Hundechristus
„Il Resto del Carlino“, Samstag, 24. Juni 1943, XXI, Italien, Reich und Kolonien, 30 Centesimi
Der Feind wurde in der Ebene von Catania zurückgeschlagen. Im Westen ziehen sich die Achsenmächte auf frühere Positionen zurück. –
Jahrgänge 1907 bis 1922 werden einberufen.
Lokales aus Bologna: Zählung der Evakuierten – kein Stück Land bleibt unbebaut, Kriegsgärten werden vergrößert – Lebensmittel: Verteilung von Butter, montags von Kartoffeln. 80 Gramm Huhn oder Kaninchen für Personen, die sich rechtzeitig angemeldet haben. Radio: 20 Uhr 30. Il signor Bruschino (Lustspiel von G. Foppa)
Er fiel hin und das rettete ihm das Leben, denn das Projektil durchschlug mit einem trockenen Hustengeräusch das Fenster und streifte seine Nackenhaare, hinterließ auf seiner Haut ein leuchtend rotes Mal wie von einer Verbrennung.
De Luca fiel zu Boden, er hatte keine Zeit, die Hände auszustrecken, und plumpste mit dem Gesicht auf ein pralles Bündel, das so weich war, dass es sich nicht wie ein Sack, sondern wie ein Kissen anfühlte.
Er war in das falsche Haus eingedrungen. Es war eine mondlose Nacht Ende Juli und er hatte sich in der Dunkelheit verirrt, er hatte so sehr aufgepasst, nicht in den Kanal zu fallen, dass er gar nicht auf die dunklen Silhouetten der Gehöfte am Stadtrand geachtet hatte, wo schon das offene Land begann. Aufgrund der Verdunkelung und mehr noch aufgrund des Bombardements am Vormittag,
allerdings in der Ferne, waren die wenigen Laternen
ausgeschaltet, und als De Luca vor der schwarzen, schnurgeraden Mauer stand, hatte er einfach Rassettos Plan ausgeführt: Er drang von hinten ein, während sich die anderen auf der Vorderseite Zugang verschafften.
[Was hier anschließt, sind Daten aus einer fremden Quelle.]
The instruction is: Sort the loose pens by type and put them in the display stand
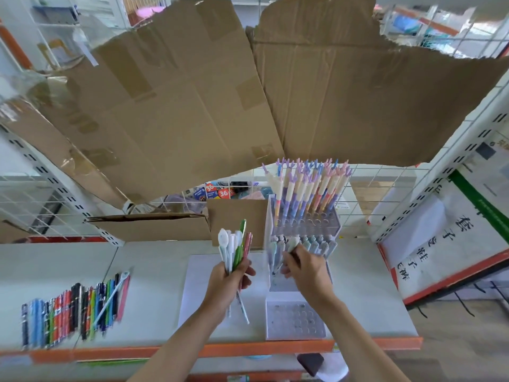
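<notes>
A clear stepped display stand (298,323) sits on the shelf right of centre. Its top tier holds tall pastel pens with antler tops (308,188). Its middle tier holds a row of pale blue-green capped pens (316,242). The lowest tier's holes look bare. My left hand (228,282) grips an upright bunch of pens (235,246), white, green and pink. My right hand (305,268) pinches a pale capped pen (292,244) at the middle tier.
A row of loose mixed pens (74,307) lies on the shelf at the left. Cardboard sheets (192,106) hang over the wire back. An open cardboard box (154,227) stands behind. The orange shelf edge (248,350) runs along the front.
</notes>
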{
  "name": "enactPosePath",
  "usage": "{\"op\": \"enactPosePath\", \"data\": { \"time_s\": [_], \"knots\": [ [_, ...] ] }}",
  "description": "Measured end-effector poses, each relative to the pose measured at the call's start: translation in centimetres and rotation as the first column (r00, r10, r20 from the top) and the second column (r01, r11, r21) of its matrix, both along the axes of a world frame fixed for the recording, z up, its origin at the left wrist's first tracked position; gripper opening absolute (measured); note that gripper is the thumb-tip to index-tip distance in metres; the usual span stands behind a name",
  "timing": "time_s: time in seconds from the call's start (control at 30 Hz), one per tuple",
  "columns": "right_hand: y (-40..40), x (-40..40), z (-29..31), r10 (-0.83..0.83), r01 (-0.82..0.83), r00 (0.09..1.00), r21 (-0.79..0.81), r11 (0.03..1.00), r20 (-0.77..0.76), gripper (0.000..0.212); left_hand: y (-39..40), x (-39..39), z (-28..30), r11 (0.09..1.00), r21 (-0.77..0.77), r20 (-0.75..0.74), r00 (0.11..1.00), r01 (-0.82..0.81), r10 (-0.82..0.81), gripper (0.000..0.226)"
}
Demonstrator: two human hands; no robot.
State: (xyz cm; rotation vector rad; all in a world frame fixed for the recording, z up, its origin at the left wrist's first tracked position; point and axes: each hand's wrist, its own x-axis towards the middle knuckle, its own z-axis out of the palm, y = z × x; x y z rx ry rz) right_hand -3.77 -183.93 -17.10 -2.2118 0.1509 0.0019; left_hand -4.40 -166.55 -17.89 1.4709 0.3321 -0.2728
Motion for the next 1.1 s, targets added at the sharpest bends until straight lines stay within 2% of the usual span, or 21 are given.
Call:
{"op": "enactPosePath", "data": {
  "time_s": [0.2, 0.27, 0.37, 0.6, 0.83, 0.97, 1.1],
  "knots": [
    [1.0, 0.5, -0.8, 0.027, -0.012, 0.996, -0.172, 0.985, 0.083, 0.025, -0.4, -0.3, 0.6, 0.999, -0.008, 0.037, 0.998, 0.053, -0.053, 0.011],
    [1.4, 0.5, -0.9, 0.021, -0.006, 0.996, -0.180, 0.984, 0.081, 0.026, -0.4, -0.4, 0.7, 0.998, 0.002, 0.037, 0.997, 0.064, -0.064, 0.012],
    [1.8, 0.0, -1.8, 0.021, -0.018, 1.000, -0.170, 0.985, 0.016, 0.021, -0.2, -0.5, 0.7, 0.996, 0.020, 0.047, 0.995, 0.085, -0.086, 0.014],
    [2.6, 0.3, -3.6, 0.043, -0.082, 0.988, -0.266, 0.961, -0.150, 0.018, 0.1, -0.7, 1.0, 0.993, 0.008, 0.073, 0.990, 0.119, -0.119, 0.017],
    [1.9, 0.0, -2.8, -0.017, -0.009, 0.988, -0.167, 0.986, -0.153, 0.021, 0.1, -0.5, 1.3, 0.989, -0.022, 0.080, 0.986, 0.147, -0.145, 0.014],
    [1.5, -1.0, -0.4, -0.070, 0.074, 0.995, 0.059, 0.995, -0.065, 0.024, -0.2, -0.3, 1.3, 0.985, -0.031, 0.080, 0.982, 0.172, -0.169, 0.014],
    [2.5, -1.3, 2.5, 0.037, -0.032, 0.999, 0.168, 0.985, -0.025, 0.033, -1.2, -0.4, 1.7, 0.967, -0.023, 0.090, 0.964, 0.255, -0.252, 0.016]
  ]
}}
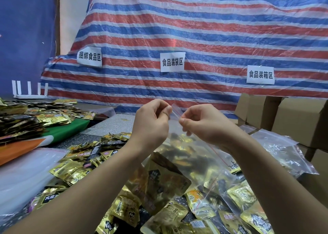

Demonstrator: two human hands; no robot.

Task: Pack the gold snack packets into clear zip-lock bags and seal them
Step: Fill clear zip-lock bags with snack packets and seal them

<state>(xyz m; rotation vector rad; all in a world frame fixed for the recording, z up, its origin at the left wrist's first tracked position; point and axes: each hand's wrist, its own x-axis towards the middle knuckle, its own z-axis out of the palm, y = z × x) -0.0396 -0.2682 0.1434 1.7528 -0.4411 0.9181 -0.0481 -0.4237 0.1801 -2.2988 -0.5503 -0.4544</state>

Die Tür war nicht verschlossen, allein daran hätte er erkennen müssen, dass das nicht das Haus des Schwarzhändlers war, doch die militärische Seite der Einsätze war nie seine Stärke gewesen, er
war immer viel zu nervös. Deshalb war er einfach weitergegangen, und da sich hinter der Tür eine Treppe befand, war er auf allen vieren hinaufgekrochen wie eine Katze, denn die Batterie seiner Taschenlampe war schon seit geraumer Zeit leer und er sah so gut wie nichts.
Am oberen Ende der Treppe nahm ihn das intensive Summen von Fliegen in der schwülen Luft gefangen. Er hatte keine Zeit, sich an die Dunkelheit zu gewöhnen, und stolperte über etwas zu seinen
Füßen. Dann war das Glas des einzigen Fensters unter dem vorspringenden Dach gesplittert, ein Brennen im Nacken, etwas Weiches, Pralles in seinem Gesicht, doch er hatte gar nicht bemerkt, dass man auf ihn geschossen hatte, und als er aufstehen wollte, rutschten seine Hände in einer Lache aus klebrigem Zeug aus. Wahrscheinlich
hatte er beim Hinfallen einen Topf mit Zuckersirup umgestoßen. Er hatte nämlich gehört, wie ein Glas über die Bodenbretter rollte, der süßliche Geruch war ihm in die Nase gestiegen und er glaubte noch immer, er befände sich in einem Lager mit geschmuggelten Lebensmitteln.
Draußen setzte ein allgemeines Geschrei ein, diesmal hörte er den Schuss und begriff, dass er aus einer anderen Richtung kam, und da zog er die Pistole aus der Jackentasche, mit seinen klebrigen
Fingern konnte er sie kaum halten. Er kehrte zur Treppe zurück und lief sie rasch hinunter, zum einen
wegen des Adrenalinschubs, zum anderen, weil die erste Kugel das mit einer Staubschicht überzogene Fenster durchbrochen hatte und nun etwas Licht hereindrang. Den Stimmen folgend lief er um das Haus herum und trat auf den dunklen Hof. Dort lag ein Junge auf dem Boden, ein weißer Fleck in Unterhose und Unterhemd. Massaron, ein noch dunklerer und massiver Schatten, hatte ihn zu Boden gestoßen. Am metallischen Klimpern erkannte er, dass er ihm gerade Handschellen anlegte.